### RECORD EXCERPTS
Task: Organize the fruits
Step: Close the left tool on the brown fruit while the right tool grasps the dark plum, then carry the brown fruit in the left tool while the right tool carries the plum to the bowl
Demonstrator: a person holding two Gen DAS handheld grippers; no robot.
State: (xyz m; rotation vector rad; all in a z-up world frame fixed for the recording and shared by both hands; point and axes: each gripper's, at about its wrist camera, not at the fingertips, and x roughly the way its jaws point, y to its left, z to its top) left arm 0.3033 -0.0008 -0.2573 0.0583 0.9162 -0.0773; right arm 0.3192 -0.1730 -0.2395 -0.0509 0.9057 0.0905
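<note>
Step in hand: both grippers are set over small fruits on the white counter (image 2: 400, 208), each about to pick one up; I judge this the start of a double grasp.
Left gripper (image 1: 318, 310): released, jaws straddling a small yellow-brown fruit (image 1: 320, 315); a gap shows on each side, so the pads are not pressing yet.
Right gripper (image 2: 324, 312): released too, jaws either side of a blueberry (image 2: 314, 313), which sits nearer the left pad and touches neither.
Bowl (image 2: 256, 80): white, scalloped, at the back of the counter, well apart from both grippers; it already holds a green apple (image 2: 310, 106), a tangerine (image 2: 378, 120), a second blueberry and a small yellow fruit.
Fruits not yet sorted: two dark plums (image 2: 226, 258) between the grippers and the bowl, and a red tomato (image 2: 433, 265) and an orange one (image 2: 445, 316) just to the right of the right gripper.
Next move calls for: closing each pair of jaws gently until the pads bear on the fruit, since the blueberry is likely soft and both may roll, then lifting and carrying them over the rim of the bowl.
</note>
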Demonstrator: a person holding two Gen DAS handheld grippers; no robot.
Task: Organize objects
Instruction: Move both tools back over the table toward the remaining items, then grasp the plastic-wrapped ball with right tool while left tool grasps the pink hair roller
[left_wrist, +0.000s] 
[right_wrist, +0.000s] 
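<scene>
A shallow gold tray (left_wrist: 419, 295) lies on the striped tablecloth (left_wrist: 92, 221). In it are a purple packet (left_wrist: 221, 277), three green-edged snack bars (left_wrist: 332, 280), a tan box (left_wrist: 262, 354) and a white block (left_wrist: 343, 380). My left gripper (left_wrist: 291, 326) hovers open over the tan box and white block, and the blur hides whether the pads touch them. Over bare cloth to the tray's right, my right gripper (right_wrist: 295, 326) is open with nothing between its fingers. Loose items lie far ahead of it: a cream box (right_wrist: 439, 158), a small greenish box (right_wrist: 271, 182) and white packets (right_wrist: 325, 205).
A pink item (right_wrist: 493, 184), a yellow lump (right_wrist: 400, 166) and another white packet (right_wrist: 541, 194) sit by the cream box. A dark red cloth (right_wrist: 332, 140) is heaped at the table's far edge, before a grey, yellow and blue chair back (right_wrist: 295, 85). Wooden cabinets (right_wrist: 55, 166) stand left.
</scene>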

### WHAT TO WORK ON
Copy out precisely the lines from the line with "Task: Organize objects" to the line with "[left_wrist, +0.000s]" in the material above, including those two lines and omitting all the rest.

### RESULT OF THIS TASK
Task: Organize objects
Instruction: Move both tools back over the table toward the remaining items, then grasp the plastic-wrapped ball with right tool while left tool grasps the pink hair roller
[left_wrist, +0.000s] 

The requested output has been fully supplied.